The PFS outcomes were consistent in patients with stage I or II disease (median not reached vs 52.0 months [ASCT vs non-transplant arm] and median 62.5 vs 46.2 months, respectively [HRs, 1.83 and 1.38, respectively]), but were less clear in the stage III disease population (median 35.9 vs 40.3 months; HR, 1.14). The PFS benefit with ASCT was also noted in patients with high cytogenetic risk (median 55.5 vs 17.1 months [non-transplant arm]; HR, 1.99) and standard cytogenetic risk (median 82.3 vs 53.2 months; HR, 1.38).

Time to progression (TTP) was significantly improved among patients in the ASCT vs non-transplant arm (5-year TTP: 58.4 percent vs 41.6 percent; HR, 1.66; p<0.001). Preliminary data show a higher rate of minimal residual disease (MRD)-negative responses in the ASCT vs non-transplant group at maintenance therapy onset (54.4 percent vs 39.8 percent), though 5-year PFS rates did not differ between groups in MRD-negative patients (53.5 percent vs 59.2 percent).

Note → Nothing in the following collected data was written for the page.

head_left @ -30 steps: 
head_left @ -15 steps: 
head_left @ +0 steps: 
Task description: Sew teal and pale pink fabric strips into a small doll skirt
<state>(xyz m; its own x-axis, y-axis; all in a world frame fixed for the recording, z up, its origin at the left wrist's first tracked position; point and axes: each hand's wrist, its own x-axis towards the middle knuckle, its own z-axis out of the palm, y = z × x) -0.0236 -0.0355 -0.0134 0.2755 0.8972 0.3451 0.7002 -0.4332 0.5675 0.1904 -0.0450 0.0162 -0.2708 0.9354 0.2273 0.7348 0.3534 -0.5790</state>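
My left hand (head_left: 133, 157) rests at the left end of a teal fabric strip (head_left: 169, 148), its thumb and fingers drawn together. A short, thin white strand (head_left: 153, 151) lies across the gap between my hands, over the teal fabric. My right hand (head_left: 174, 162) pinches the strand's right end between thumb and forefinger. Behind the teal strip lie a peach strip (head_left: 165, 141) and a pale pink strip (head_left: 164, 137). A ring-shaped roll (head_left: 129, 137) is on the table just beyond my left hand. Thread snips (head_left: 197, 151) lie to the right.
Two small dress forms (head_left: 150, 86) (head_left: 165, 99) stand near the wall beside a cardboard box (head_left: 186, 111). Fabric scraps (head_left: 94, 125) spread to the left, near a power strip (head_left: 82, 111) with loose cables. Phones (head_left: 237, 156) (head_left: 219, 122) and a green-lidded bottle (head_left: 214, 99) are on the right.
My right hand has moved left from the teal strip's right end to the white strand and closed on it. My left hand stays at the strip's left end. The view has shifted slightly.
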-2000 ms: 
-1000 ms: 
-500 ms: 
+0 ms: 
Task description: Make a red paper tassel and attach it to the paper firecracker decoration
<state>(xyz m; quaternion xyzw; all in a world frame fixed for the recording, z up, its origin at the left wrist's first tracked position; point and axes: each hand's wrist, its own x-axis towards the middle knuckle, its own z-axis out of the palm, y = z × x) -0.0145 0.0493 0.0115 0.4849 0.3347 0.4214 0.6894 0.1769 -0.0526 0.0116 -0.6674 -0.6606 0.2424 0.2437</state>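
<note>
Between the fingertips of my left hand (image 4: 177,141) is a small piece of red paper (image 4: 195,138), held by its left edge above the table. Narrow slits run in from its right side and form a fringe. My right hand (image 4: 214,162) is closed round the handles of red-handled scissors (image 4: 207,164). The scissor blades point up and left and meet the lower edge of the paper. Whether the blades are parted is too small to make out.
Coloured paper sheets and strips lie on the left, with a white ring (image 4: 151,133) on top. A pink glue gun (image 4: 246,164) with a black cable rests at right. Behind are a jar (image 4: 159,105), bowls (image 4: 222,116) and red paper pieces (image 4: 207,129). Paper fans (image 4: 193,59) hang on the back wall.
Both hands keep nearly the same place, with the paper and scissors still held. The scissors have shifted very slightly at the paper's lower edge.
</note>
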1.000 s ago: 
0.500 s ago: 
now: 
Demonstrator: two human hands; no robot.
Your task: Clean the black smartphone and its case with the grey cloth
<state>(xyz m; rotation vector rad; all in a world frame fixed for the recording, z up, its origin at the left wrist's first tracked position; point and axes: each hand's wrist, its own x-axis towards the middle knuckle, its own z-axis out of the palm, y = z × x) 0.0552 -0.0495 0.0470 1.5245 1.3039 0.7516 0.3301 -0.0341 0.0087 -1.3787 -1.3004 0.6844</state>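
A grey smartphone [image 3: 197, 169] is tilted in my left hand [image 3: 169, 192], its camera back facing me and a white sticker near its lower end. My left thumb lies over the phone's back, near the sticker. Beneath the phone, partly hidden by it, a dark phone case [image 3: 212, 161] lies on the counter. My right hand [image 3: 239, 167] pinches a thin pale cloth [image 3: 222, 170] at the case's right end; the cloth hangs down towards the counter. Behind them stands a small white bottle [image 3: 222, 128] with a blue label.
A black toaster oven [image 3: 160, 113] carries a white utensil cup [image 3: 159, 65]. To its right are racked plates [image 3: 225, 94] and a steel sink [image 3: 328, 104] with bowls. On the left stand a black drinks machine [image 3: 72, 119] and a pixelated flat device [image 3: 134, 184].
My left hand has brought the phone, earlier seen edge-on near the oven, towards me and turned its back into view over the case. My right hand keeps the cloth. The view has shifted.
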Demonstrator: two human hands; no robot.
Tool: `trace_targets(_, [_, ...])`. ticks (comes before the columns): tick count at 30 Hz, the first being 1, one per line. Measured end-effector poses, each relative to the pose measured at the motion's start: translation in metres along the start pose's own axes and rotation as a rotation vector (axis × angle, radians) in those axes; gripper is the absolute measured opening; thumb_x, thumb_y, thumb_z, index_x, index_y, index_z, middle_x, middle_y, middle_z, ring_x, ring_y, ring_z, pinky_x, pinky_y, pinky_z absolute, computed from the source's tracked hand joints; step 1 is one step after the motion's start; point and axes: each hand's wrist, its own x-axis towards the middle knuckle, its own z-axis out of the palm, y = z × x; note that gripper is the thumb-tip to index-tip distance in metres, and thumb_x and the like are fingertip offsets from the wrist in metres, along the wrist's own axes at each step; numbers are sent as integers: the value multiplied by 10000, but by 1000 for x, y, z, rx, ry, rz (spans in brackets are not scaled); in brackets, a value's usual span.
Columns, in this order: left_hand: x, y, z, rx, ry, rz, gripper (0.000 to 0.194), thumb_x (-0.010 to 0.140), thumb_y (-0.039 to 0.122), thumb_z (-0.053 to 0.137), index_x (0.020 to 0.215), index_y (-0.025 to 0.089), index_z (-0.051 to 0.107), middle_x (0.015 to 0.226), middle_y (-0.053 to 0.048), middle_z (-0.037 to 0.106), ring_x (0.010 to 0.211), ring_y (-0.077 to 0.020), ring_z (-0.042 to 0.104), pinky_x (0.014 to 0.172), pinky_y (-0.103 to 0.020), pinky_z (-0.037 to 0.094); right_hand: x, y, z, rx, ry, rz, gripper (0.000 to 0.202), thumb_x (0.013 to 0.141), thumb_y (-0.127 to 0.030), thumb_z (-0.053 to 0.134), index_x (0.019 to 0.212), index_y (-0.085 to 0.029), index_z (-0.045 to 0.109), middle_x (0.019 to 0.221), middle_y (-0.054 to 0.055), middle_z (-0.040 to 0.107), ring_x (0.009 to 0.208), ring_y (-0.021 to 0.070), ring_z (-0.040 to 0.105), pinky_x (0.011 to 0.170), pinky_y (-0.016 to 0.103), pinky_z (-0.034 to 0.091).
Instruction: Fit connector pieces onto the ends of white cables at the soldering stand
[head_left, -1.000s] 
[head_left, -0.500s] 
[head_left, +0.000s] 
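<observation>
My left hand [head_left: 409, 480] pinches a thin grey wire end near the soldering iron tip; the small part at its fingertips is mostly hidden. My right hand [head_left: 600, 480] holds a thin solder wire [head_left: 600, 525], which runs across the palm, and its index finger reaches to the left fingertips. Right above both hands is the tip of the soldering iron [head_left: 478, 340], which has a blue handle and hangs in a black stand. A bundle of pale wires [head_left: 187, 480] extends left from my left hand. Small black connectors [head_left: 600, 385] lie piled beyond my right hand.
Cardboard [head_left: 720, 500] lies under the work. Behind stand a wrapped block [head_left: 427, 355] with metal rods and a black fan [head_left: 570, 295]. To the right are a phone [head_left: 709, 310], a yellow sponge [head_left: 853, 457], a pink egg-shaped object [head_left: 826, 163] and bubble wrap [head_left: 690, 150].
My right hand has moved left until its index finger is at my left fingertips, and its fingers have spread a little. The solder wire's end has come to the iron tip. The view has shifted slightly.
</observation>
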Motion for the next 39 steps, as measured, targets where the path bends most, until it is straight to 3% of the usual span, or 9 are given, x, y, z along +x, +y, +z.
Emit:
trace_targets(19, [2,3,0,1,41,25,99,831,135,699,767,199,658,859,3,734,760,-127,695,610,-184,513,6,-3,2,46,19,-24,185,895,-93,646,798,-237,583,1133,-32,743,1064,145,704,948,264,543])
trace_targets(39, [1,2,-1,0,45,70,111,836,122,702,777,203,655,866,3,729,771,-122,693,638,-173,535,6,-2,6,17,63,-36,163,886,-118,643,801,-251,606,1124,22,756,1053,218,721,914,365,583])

Similar proportions of patients in the ASCT and non-transplant groups had a partial response or better (97.5 percent vs 95.0 percent [median duration of response 56.4 vs 38.9 months]) and complete response or better (46.8 percent vs 42.0 percent). Five-year overall survival (OS) was also comparable between groups (80.7 percent vs 79.2 percent; HR, 1.10; p>0.99).

Grade 3 treatment-related adverse events (TRAEs) occurred more frequently in the ASCT than non-transplant arm (94.2 percent vs 78.2 percent), as did grade 3 haematological TRAEs (89.9 percent vs 60.5 percent; p<0.001). Serious RVd-related AEs occurred in 47.1 and 40.3 percent of the ASCT and non-transplant regimen recipients, respectively, and treatment-related serious infections during maintenance therapy in 16.6 and 11.3 percent, respectively. At 5 years, second primary malignancies occurred in 10.8 and 9.7 percent of patients in the ASCT and non-transplant arm, respectively. Ten patients in the ASCT arm developed myelodysplastic syndrome or acute myeloid leukaemia vs none in the non-transplant arm.

According to the authors, the lack of OS benefit with ASCT could be due to “the multiple, highly efficacious options available after first-line therapy that have emerged” in the past decade.

“[This, together with] considerations regarding real-world factors such as treatment burden, acute and long-term toxic effects, patient preference, and quality of life, [may] be taken into account when making treatment decisions,” they said.

“[These results] support personalized approaches because we see no OS difference to date, and it allows us the option of considering keeping transplant in reserve for selected patients,” concluded Richardson.